* **ABOUT THIS TASK**
Please reproduce the listing in full, exactly as given.
DATA BELOW below:
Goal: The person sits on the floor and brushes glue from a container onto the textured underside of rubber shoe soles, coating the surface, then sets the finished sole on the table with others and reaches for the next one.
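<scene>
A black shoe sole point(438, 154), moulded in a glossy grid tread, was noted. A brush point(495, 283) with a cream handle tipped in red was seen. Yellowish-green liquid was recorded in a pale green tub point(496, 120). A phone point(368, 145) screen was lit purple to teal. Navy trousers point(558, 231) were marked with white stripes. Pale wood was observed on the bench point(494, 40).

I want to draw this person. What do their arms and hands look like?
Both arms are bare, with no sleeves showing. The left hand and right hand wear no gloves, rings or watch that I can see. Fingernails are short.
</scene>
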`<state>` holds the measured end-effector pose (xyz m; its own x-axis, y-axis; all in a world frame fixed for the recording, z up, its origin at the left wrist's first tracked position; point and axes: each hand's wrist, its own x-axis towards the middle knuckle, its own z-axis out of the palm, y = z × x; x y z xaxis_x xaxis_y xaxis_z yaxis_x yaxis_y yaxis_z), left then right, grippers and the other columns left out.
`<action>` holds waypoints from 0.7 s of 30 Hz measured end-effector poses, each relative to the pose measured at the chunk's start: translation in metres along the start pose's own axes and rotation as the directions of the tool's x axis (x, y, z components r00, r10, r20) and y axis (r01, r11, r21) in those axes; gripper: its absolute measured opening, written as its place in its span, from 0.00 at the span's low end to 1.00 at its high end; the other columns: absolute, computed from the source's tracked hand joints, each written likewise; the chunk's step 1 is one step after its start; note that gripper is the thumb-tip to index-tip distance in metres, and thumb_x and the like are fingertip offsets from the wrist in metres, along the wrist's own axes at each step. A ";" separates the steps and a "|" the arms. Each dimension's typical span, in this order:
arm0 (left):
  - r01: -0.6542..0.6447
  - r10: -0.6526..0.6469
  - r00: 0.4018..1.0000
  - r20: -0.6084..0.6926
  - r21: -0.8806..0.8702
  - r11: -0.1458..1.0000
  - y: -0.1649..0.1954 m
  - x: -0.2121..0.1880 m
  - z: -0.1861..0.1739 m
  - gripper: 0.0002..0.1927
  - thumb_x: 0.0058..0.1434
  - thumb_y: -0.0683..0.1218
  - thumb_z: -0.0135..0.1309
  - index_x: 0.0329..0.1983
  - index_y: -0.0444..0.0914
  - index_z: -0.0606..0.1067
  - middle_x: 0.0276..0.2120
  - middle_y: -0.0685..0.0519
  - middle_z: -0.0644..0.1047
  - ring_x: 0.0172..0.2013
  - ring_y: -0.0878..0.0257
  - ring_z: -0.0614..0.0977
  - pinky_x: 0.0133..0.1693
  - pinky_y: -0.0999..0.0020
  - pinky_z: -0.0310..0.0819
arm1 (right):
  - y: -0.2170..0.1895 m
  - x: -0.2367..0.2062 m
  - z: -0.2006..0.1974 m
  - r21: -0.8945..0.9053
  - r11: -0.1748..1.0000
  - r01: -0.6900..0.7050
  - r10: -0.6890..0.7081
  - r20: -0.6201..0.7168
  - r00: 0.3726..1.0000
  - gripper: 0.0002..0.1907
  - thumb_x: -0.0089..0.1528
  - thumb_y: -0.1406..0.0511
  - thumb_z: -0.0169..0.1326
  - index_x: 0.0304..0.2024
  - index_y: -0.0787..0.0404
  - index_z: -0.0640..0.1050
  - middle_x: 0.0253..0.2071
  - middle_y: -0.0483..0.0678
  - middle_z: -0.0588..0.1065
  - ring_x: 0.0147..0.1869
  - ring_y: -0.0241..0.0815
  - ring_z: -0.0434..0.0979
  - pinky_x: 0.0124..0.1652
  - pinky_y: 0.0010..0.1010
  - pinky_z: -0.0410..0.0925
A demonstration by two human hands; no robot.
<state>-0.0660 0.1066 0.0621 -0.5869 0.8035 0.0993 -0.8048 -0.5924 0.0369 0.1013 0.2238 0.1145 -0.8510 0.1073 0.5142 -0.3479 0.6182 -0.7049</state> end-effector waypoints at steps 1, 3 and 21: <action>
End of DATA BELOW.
* **SOLUTION FOR THIS TASK**
Goal: The person sits on the floor and brushes glue from a container onto the textured underside of rubber shoe soles, coating the surface, then sets the finished sole on the table with others and reaches for the next one.
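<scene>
A black shoe sole point(438, 154), moulded in a glossy grid tread, was noted. A brush point(495, 283) with a cream handle tipped in red was seen. Yellowish-green liquid was recorded in a pale green tub point(496, 120). A phone point(368, 145) screen was lit purple to teal. Navy trousers point(558, 231) were marked with white stripes. Pale wood was observed on the bench point(494, 40).

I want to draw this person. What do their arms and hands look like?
Both arms are bare, with no sleeves showing. The left hand and right hand wear no gloves, rings or watch that I can see. Fingernails are short.
</scene>
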`<state>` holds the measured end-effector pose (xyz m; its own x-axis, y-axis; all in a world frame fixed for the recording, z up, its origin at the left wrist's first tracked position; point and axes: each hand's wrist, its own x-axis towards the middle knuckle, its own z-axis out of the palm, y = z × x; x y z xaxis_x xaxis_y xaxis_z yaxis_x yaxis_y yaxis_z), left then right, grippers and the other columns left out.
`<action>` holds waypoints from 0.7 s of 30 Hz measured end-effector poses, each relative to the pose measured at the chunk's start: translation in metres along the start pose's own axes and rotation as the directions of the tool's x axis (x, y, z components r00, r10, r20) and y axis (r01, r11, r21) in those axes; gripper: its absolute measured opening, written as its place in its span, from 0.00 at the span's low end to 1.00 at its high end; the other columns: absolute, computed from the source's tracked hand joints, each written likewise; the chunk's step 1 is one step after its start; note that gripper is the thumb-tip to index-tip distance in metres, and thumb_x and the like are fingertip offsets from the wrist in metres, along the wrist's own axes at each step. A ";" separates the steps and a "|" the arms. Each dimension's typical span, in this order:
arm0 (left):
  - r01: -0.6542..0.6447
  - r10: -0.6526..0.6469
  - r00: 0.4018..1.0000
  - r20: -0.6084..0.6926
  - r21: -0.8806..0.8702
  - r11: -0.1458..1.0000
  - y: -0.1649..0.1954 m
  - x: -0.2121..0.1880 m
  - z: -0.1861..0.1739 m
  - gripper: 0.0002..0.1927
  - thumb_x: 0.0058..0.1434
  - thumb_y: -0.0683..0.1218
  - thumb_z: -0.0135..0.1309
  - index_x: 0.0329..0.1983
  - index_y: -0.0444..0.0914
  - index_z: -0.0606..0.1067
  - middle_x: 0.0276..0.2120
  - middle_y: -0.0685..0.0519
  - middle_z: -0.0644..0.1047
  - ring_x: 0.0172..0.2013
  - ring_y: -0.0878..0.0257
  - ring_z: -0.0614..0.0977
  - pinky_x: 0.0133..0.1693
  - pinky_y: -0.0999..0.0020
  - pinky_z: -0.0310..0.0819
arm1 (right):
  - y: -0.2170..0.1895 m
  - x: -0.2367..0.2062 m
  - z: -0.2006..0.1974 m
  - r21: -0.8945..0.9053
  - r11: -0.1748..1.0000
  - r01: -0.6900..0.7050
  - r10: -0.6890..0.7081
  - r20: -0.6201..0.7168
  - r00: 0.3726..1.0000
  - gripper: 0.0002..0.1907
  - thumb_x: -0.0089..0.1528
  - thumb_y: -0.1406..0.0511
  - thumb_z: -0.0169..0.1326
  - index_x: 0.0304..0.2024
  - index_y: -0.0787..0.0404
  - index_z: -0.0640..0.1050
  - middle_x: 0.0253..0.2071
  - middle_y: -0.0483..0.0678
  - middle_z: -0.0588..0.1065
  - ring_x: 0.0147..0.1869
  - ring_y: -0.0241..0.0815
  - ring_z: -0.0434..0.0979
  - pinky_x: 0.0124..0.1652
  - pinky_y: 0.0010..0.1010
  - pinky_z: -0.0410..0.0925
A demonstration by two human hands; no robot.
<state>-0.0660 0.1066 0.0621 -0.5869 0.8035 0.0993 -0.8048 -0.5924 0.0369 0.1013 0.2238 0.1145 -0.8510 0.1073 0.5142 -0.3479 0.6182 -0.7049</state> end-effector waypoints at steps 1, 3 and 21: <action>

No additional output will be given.